AIM OF THE TASK:
Keep every line in which "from" occurs and drop the rest of the data.

DATA SEGMENT:
* * *

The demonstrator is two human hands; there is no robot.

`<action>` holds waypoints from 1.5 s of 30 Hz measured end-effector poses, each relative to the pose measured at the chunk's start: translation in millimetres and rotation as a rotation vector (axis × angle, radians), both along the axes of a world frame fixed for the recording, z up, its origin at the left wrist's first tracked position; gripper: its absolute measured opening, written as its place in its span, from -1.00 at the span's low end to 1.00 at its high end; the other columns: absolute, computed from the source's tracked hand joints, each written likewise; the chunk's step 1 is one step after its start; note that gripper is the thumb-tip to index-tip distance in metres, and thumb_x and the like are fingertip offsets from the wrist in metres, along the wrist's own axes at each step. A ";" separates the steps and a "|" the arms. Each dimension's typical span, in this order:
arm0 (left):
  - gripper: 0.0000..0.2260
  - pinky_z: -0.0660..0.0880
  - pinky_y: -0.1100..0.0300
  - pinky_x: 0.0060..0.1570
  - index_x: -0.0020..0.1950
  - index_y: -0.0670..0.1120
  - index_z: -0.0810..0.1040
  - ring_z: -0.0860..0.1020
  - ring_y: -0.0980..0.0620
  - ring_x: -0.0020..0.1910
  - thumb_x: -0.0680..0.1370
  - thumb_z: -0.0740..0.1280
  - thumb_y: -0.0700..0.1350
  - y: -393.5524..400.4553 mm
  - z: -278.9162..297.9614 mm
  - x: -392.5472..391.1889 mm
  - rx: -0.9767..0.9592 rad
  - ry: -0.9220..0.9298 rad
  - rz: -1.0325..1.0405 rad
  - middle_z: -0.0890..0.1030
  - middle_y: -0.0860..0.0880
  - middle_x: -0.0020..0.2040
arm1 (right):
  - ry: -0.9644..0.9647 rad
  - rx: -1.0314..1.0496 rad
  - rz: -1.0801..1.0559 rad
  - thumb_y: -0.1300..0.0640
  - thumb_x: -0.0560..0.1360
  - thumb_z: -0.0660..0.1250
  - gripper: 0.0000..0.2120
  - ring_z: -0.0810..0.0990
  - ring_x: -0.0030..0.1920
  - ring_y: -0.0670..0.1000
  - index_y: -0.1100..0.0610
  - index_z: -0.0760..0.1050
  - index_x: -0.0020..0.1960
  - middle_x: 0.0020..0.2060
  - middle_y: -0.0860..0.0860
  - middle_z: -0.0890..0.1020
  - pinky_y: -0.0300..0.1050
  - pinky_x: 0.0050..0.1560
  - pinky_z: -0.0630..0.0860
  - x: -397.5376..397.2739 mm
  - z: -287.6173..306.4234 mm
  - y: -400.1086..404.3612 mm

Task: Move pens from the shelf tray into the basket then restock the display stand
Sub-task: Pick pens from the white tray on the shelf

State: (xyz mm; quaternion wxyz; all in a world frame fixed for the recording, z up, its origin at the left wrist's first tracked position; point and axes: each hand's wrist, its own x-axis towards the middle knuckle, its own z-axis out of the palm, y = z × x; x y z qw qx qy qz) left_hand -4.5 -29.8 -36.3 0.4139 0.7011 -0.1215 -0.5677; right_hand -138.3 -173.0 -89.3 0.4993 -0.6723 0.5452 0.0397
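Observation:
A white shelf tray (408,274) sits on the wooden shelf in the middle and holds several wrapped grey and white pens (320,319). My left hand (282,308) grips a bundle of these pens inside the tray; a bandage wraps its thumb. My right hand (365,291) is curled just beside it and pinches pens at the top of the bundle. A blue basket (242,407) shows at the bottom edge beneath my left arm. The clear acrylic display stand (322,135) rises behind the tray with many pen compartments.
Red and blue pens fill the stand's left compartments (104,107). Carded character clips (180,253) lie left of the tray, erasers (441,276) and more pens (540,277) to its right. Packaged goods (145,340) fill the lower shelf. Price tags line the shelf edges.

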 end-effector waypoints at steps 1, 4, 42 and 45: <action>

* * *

EXERCISE RESULT:
`<action>` holds waypoints from 1.5 s of 30 Hz measured end-effector poses, each relative to the pose measured at the chunk's start: translation in millimetres and rotation as a rotation vector (axis × angle, radians), both along the axes of a world frame fixed for the recording, z up, its origin at the left wrist's first tracked position; gripper: its absolute measured opening, written as its place in its span, from -1.00 at the span's low end to 1.00 at its high end; the other columns: absolute, computed from the source's tracked hand joints, each written likewise; the chunk's step 1 is one step after its start; note that gripper is the thumb-tip to index-tip distance in metres, and thumb_x and the like are fingertip offsets from the wrist in metres, along the wrist's own axes at each step. A ";" separates the steps and a "|" the arms. Each dimension's typical span, in this order:
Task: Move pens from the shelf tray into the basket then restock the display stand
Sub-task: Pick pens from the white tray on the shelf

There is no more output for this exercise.